American Express has agreed to pay more than $247 million to resolve criminal and civil investigations into alleged deceptive marketing and fraudulent sales tactics related to its wire transfer and credit card products, according to the U.S. Department of Justice (DOJ).
The total settlement includes a $77.7 million criminal fine, $60.7 million in forfeiture under a non-prosecution agreement with the U.S. Attorney’s Office for the Eastern District of New York, and a $108.7 million civil penalty.
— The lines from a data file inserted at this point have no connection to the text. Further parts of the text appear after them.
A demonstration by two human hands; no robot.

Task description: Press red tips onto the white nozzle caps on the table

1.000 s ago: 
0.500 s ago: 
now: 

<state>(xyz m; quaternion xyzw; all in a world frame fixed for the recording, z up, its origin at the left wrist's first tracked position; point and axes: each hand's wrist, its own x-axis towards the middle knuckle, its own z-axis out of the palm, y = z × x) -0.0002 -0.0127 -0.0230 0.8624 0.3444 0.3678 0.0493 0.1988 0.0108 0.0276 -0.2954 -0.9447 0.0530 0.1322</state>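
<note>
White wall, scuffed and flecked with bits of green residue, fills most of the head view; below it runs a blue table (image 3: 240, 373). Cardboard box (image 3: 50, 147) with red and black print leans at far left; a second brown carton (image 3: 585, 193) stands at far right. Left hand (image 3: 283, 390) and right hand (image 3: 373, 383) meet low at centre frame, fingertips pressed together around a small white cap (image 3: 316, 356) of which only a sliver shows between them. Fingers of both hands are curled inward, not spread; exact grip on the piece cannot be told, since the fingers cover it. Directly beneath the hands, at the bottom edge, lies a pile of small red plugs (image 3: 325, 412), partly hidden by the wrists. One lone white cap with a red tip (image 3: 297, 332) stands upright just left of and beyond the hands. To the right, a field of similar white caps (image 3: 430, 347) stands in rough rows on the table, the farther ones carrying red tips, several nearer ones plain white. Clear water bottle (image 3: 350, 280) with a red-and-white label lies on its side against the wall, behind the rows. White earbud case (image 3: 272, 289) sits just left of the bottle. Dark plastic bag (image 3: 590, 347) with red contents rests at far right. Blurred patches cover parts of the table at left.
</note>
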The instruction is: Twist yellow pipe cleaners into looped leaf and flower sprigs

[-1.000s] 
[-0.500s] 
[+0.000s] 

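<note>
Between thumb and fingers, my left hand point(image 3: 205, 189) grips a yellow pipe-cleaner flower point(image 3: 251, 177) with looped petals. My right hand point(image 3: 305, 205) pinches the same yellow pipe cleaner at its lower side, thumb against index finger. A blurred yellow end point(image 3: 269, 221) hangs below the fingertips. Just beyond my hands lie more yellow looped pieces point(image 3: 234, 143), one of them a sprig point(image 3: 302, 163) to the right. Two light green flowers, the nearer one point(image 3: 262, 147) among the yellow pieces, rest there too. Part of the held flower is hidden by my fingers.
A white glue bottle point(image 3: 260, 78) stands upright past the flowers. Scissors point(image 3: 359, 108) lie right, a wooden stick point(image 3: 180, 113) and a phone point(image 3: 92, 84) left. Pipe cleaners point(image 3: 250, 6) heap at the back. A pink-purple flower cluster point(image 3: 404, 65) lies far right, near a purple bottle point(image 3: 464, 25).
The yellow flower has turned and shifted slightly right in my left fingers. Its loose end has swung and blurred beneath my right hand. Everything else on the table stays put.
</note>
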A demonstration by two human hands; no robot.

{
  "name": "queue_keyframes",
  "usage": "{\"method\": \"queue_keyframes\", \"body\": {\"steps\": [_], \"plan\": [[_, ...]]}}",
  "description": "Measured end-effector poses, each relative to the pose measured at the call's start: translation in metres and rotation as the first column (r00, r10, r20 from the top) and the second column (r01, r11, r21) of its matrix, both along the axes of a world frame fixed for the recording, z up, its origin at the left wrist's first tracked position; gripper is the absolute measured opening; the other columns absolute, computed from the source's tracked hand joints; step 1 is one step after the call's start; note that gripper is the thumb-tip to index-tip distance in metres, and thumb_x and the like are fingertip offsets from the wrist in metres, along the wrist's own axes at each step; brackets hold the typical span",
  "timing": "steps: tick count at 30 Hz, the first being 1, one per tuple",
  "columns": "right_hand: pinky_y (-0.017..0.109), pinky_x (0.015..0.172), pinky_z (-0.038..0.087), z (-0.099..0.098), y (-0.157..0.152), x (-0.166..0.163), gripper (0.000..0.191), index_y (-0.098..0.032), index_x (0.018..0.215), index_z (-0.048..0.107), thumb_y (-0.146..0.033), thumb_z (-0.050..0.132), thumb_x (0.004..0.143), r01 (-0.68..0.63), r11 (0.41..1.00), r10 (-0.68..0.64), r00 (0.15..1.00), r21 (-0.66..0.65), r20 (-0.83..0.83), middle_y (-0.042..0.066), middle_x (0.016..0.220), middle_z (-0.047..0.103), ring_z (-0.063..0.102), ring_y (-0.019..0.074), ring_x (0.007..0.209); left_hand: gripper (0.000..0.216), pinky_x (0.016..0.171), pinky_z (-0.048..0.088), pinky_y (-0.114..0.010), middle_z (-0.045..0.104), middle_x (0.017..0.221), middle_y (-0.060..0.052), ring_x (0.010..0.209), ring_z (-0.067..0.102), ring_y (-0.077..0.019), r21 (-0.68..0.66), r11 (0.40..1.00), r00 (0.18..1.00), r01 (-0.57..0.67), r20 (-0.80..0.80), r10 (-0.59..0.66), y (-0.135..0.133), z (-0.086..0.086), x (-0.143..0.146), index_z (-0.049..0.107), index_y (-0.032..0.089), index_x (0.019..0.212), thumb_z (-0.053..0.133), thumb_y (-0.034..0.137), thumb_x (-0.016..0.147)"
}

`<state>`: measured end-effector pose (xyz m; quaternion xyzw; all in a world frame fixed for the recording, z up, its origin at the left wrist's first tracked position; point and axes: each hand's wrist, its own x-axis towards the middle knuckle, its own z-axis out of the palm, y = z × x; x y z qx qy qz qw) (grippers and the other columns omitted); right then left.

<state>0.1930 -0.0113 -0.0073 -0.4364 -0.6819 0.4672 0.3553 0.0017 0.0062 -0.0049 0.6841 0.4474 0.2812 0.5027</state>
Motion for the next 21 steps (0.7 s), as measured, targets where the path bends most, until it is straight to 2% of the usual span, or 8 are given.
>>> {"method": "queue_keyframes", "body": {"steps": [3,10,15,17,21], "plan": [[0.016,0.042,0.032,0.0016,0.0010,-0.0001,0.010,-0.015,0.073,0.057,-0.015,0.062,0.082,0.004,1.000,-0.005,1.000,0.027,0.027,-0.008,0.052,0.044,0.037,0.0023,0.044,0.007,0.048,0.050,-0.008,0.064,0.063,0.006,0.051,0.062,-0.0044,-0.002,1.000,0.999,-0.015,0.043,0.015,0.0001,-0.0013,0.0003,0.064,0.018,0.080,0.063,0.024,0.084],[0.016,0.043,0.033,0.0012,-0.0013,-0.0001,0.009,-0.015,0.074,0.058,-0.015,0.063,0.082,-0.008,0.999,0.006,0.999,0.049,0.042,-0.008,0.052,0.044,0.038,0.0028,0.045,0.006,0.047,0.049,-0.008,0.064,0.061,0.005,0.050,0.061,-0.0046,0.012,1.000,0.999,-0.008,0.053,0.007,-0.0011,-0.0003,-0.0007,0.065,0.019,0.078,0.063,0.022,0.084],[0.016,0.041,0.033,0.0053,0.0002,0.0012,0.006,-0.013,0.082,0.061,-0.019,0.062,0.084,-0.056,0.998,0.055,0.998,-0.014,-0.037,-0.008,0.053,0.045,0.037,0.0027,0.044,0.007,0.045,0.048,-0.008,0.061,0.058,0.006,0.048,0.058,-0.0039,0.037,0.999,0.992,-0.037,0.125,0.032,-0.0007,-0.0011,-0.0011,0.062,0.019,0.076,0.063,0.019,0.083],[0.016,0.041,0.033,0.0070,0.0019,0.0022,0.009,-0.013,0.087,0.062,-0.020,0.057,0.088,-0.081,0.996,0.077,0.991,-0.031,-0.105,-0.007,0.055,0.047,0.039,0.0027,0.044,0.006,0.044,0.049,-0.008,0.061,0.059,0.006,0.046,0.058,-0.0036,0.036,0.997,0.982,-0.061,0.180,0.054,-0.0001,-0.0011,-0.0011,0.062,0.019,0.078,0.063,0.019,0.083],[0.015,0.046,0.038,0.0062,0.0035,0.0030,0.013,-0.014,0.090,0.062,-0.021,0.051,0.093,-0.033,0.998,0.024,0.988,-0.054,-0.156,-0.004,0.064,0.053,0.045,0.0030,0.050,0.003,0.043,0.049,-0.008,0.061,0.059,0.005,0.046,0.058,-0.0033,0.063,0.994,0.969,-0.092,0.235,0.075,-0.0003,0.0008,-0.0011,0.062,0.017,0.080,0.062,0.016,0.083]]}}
The company noted that after applying credits, it will pay approximately $230 million.
American Express employees are accused of misleading customers by falsely claiming that the high fees for Payroll Rewards and Premium Wire were fully tax-deductible and that the Membership Rewards points earned were tax-free.
These claims violated tax laws that require business expenses to be both “ordinary” and “necessary.”
“Financial institutions like American Express have no business pitching inaccurate tax avoidance schemes to sell products and turn a quick profit,” said Acting U.S. Attorney Judy Philips. “This resolution ensures that American Express will be held financially accountable for the unacceptable conduct of its sales employees.”
“We cooperated extensively with these agencies and our regulators and took decisive voluntary action to address these issues, including discontinuing certain products several years ago, conducting a comprehensive internal review, taking appropriate disciplinary measures, making organizational changes, and enhancing policies, compliance, and training programs,” American Express said in a statement.
The company said the settlement costs were largely accounted for in prior periods, leaving its 2024 financial guidance unaffected.
To address these issues, American Express said they had launched an internal investigation in early 2021, resulting in the termination of approximately 200 employees involved in the misconduct.
The company also discontinued the problematic wire products by November 2021 and implemented stricter compliance measures.
The DOJ acknowledged these corrective actions and the company’s lack of prior criminal history in the past 18 years as factors in reaching the settlement.
“Today’s settlement makes clear that the department will hold accountable those who violate the trust placed in them to follow the rules governing our financial institutions,” Principal Deputy Assistant Attorney General Brian M. Boynton stated.